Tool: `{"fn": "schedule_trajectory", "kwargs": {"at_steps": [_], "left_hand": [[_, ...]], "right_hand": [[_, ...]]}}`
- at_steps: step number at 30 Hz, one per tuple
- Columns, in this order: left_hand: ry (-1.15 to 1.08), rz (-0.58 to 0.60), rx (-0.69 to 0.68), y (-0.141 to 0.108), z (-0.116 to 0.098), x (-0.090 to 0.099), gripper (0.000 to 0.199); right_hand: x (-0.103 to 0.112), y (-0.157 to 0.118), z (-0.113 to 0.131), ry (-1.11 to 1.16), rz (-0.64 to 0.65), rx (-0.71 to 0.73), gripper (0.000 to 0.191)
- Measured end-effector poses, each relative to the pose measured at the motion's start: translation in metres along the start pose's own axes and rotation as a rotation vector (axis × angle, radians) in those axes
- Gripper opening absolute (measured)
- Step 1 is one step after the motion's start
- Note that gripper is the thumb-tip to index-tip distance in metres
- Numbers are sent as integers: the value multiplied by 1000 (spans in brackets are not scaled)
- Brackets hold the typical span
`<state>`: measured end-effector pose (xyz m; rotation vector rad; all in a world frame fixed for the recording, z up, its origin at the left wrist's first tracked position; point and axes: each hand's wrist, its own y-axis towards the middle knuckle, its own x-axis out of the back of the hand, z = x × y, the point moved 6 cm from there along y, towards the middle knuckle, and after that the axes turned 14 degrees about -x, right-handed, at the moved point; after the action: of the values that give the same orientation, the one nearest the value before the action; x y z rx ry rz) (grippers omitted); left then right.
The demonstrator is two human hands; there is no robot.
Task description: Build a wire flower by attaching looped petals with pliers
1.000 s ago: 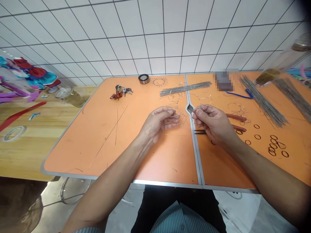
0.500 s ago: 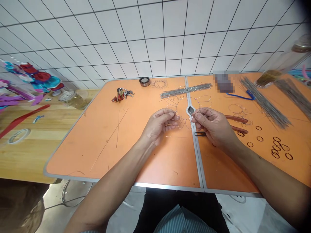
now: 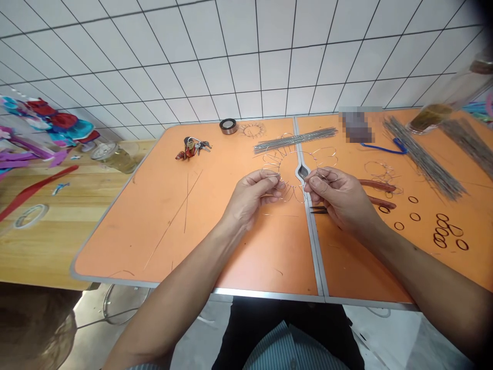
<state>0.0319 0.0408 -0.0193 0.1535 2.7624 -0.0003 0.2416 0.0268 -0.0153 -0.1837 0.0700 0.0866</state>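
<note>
Between my hands hangs a thin wire ring with petal-like loops [image 3: 295, 191] around it, held above the orange table. My left hand [image 3: 256, 194] pinches the ring's left side between thumb and fingers. On the opposite side my right hand [image 3: 337, 195] is closed on the ring, with a small wire loop showing above the thumb. Red-handled pliers [image 3: 379, 202] lie beneath my right hand, their dark tips poking out to its left and their middle hidden. A bundle of straight wires [image 3: 295, 140] rests just beyond the ring.
Another looped wire ring [image 3: 252, 130] lies at the back beside a roll of tape [image 3: 228, 126]. Keys [image 3: 196, 148] are at the back left. To the right are small dark rings [image 3: 441, 238], a larger wire bundle [image 3: 425, 159] and a glass bottle [image 3: 431, 118]. Loose wires [image 3: 173, 221] lie left.
The view has shifted very slightly. Both hands keep the same grip on the wire ring, with hardly any movement.
</note>
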Motion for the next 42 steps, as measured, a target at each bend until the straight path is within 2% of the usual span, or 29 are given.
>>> {"fn": "schedule_trajectory", "kwargs": {"at_steps": [6,15,25,32,37,42], "left_hand": [[86,71,-18,-3,-3,-7,27],[123,4,-99,-1,-3,-5,22],[122,59,-30,-3,-5,-9,27],[143,28,-108,-2,-3,-6,27],[140,87,-65,-4,-2,-10,29],[113,86,-86,-4,-1,-12,28]], "right_hand": [[-1,-1,2,0,7,23,29],[0,0,-4,15,38,6,25],[1,1,-6,34,36,-13,28],[-2,-1,-4,16,59,-21,28],[-2,0,-5,28,49,-24,29],[-4,0,-6,-40,23,-34,31]]}}
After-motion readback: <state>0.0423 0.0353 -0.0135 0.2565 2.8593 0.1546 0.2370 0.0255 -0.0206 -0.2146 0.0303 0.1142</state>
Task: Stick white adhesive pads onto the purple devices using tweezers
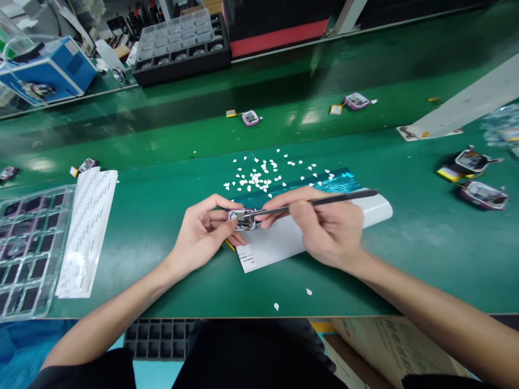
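Observation:
My left hand (203, 232) pinches a small purple-edged electronic unit (242, 219) over a white sheet (279, 243) on the green bench. My right hand (324, 224) grips dark metal tweezers (316, 202). Their tips touch the top of the unit. Behind the hands lies a scatter of several small white paper bits (259, 175) on a teal strip (336, 181).
A clear plastic tray (28, 243) and a stack of white label sheets (87, 227) lie at the left. More purple units sit on the belt (250, 118) (356, 100) and at the right (482, 194). A black parts tray (182, 48) stands at the back.

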### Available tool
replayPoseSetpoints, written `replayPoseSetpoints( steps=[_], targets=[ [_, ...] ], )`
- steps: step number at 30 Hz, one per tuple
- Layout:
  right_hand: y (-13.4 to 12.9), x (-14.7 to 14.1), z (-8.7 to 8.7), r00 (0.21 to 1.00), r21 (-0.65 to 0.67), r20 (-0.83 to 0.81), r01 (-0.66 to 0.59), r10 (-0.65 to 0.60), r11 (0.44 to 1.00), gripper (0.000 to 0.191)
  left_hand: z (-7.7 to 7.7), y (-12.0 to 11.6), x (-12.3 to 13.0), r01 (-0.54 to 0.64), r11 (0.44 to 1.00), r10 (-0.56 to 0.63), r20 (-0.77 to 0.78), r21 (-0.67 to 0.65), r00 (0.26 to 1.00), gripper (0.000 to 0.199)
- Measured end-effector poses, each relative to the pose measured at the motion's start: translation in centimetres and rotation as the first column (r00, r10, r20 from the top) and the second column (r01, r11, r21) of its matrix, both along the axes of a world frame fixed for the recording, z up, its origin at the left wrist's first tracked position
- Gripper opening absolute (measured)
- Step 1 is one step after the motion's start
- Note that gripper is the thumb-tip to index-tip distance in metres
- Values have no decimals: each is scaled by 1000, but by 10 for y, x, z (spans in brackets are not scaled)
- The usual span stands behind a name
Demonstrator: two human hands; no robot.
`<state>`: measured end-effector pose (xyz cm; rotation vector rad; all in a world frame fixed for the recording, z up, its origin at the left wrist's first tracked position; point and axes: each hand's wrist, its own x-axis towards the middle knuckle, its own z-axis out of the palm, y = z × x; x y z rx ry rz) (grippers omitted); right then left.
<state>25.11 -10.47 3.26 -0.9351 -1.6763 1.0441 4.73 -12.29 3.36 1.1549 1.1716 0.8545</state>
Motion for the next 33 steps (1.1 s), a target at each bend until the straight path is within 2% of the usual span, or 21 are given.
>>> replayPoseSetpoints(
  steps=[2,4,8,14,19,21,24,29,31,33],
  targets=[
    [4,4,0,998,36,16,54,-55,998,36,0,8,-7,-20,999,23,-68,35,997,26],
    [10,5,-2,995,26,94,40,-42,999,35,0,16,-15,-2,998,12,-170,57,985,32],
    [20,2,-12,974,-36,211,-75,81,997,37,-4,25,-28,107,992,-79,-332,67,940,13],
    [26,2,-22,953,-109,258,-135,159,985,39,-10,26,-29,111,988,-65,-368,106,927,11],
    [29,5,-22,959,-132,246,-114,144,985,36,-10,24,-26,115,981,-46,-388,157,920,10],
    [28,4,-22,958,-129,250,-114,143,985,37,-5,21,-25,174,961,-46,-501,213,864,8],
    [25,3,-22,952,-78,277,-112,129,991,40,7,14,-22,313,910,-51,-673,274,738,7],
    [25,5,-21,929,122,338,-204,152,971,41,13,5,-18,621,747,-241,-775,236,584,12],
    [28,7,-22,915,170,362,-252,177,953,36,10,3,-17,669,712,-253,-811,214,528,13],
    [31,8,-23,906,207,375,-288,196,935,31,7,3,-16,679,700,-225,-834,221,504,14]
  ],
)
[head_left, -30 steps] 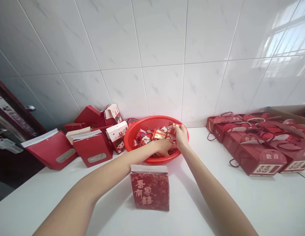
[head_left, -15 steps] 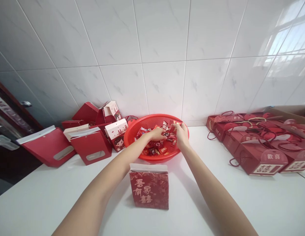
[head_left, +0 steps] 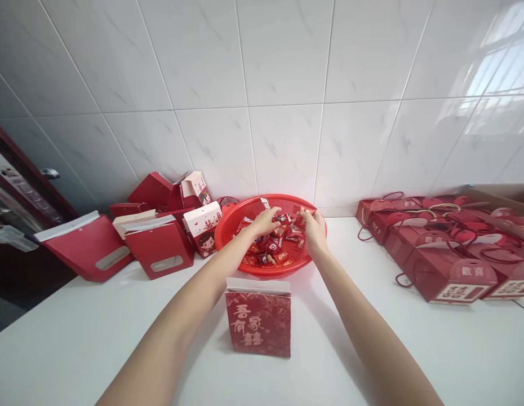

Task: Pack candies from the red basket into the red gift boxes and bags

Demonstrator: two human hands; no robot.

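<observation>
A red plastic basket (head_left: 271,274) with mesh sides holds many wrapped candies (head_left: 274,245), mostly red, some with white or gold print. Over the candies at the basket's left and middle is my left hand (head_left: 265,222), its fingers apart and nothing visible in them. At the right rim, my right hand (head_left: 315,232) has its fingers curled in a pinch around a red wrapped candy, partly hidden by the fingers. In front of the basket, between my forearms, a dark red gift box (head_left: 262,326) with pale characters stands upright, its white top flap raised.
Red gift boxes (head_left: 160,251) and a white box with a cartoon figure (head_left: 203,228) stand to the left. Several red handled boxes (head_left: 445,270) crowd the right side, near a cardboard carton (head_left: 498,193). A tiled wall (head_left: 283,152) rises behind the white table (head_left: 355,361).
My left hand has shifted slightly left and up over the candies, with its fingers spreading, uncovering more of them. My right hand stays at the right rim. The view has moved slightly.
</observation>
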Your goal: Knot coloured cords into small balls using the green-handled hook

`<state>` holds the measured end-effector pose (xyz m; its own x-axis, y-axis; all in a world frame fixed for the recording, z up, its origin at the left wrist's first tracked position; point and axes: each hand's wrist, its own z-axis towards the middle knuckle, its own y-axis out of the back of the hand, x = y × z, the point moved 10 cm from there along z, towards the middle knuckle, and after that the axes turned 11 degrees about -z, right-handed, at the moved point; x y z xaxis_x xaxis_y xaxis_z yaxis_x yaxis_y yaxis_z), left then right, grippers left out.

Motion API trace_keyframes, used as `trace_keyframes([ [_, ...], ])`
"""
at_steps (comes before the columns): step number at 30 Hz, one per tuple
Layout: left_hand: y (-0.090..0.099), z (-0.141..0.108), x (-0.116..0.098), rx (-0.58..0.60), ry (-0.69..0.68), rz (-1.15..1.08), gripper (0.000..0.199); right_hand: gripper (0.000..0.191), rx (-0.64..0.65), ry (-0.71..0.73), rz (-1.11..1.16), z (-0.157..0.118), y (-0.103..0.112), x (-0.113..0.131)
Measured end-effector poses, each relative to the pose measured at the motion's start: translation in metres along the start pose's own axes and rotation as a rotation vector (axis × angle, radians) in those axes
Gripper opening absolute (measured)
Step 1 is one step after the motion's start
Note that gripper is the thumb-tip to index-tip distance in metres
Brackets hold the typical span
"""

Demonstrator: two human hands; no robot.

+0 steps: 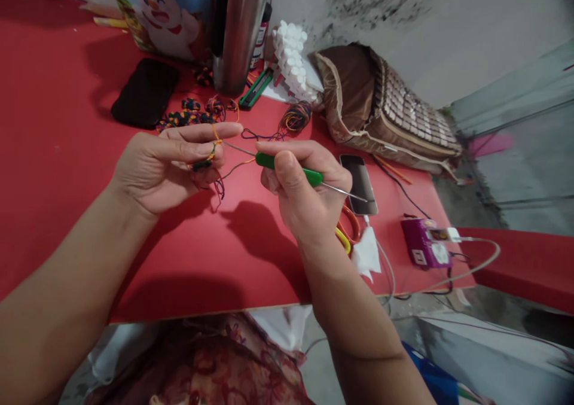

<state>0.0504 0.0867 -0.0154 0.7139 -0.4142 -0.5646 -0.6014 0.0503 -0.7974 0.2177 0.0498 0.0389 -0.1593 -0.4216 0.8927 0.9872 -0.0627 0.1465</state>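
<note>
My right hand (309,183) is closed around the green handle of a crochet hook (288,168). A thin metal shaft sticks out at each end of the handle. The left-hand shaft reaches to a small piece of multicoloured crochet work (204,161), pinched between the thumb and fingers of my left hand (164,166). Orange yarn (216,132) runs up over my left index finger, which is stretched out. Loose dark and pink yarn ends hang below the left fingers. A strand of multicoloured yarn (240,166) passes between the two hands. The exact stitch is too small to make out.
Beyond my hands on the red table (188,267) lie finished-looking yarn pieces (182,119), a yarn ball (296,116), a green cutter (256,89) and a black phone-like object (146,94). To the right are another phone (360,180), scissors (351,225), a purple power box (419,243) and a brown bag (359,94).
</note>
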Motion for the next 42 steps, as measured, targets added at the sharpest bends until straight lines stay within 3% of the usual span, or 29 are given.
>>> trace_keyframes([
  [3,0.000,0.002,0.003,0.053,0.035,0.057,0.030,0.015,0.023,0.018,0.059,0.002,0.000,0.002],
  [8,0.015,0.003,0.002,-0.030,0.039,0.150,0.032,0.024,0.042,0.017,0.043,0.004,0.003,-0.001],
  [14,0.003,0.003,0.007,0.067,0.037,0.097,0.033,0.024,0.042,-0.070,0.158,0.010,-0.001,-0.013],
  [19,-0.005,-0.001,-0.002,0.001,-0.201,0.195,0.031,0.028,0.043,-0.183,0.301,0.008,-0.018,-0.030],
  [22,-0.011,-0.007,-0.005,-0.035,-0.315,0.234,0.032,0.023,-0.014,-0.161,0.322,0.004,-0.017,-0.031],
  [27,-0.010,-0.015,-0.004,-0.131,-0.407,0.264,0.033,0.019,-0.143,0.014,0.006,-0.010,-0.005,-0.008],
  [29,-0.006,-0.014,0.000,-0.141,-0.384,0.230,0.033,0.022,-0.211,0.095,-0.211,-0.019,-0.001,0.006],
  [32,-0.001,-0.007,0.009,-0.105,-0.282,0.146,0.028,0.028,-0.181,0.111,-0.303,-0.023,-0.007,0.009],
  [38,0.002,0.001,0.008,-0.039,-0.106,0.079,0.031,0.022,-0.079,0.067,-0.023,-0.009,-0.006,-0.001],
  [42,0.005,0.002,0.005,-0.044,-0.037,0.091,0.032,0.019,-0.061,0.049,-0.003,-0.003,0.000,0.001],
])
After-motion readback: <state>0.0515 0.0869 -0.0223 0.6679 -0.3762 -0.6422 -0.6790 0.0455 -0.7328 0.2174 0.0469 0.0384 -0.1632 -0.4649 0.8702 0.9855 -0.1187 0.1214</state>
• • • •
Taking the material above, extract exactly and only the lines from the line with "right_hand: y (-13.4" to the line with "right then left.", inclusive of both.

  right_hand: y (-13.4 to 12.9), x (-14.7 to 14.1), z (-8.7 to 8.7), r00 (0.21 to 1.00), r21 (-0.65 to 0.67), r20 (-0.83 to 0.81), r01 (-0.66 to 0.59), r10 (-0.65 to 0.60), r11 (0.44 to 1.00), gripper (0.000 to 0.191)
  left_hand: z (-7.7 to 7.7), y (-12.0 to 11.6), x (-12.3 to 13.0), r01 (-0.54 to 0.64), r11 (0.44 to 1.00), r10 (-0.56 to 0.63), r20 (-0.77 to 0.78), r21 (-0.67 to 0.65), r00 (0.26 to 1.00), gripper (0.000 to 0.199)
- Measured end-effector poses, each relative to the pose measured at the motion's start: translation in centimetres and rotation as the first column (r00, r10, r20 from the top) and the second column (r01, r11, r21) of its matrix, both along the axes of a world frame fixed for the recording, z up, its origin at the left wrist's first tracked position
- Gripper opening absolute (measured)
- Step 1 is one step after the motion's start
- Note that gripper is the thumb-tip to index-tip distance in metres
- Values have no decimals: each is scaled by 1000, but by 10 for y, x, z (spans in brackets are not scaled)
- The usual span stands behind a name
Demonstrator: two human hands; no robot.
`<state>`: measured end-effector pose (xyz cm; rotation vector rad; all in a world frame fixed for the recording, z up, its origin at the left wrist's first tracked position; point and axes: each hand's wrist, its own x-axis towards the middle knuckle, its own z-axis out of the palm, y = z × x; x y z rx ry rz) (grippers omitted); right then left.

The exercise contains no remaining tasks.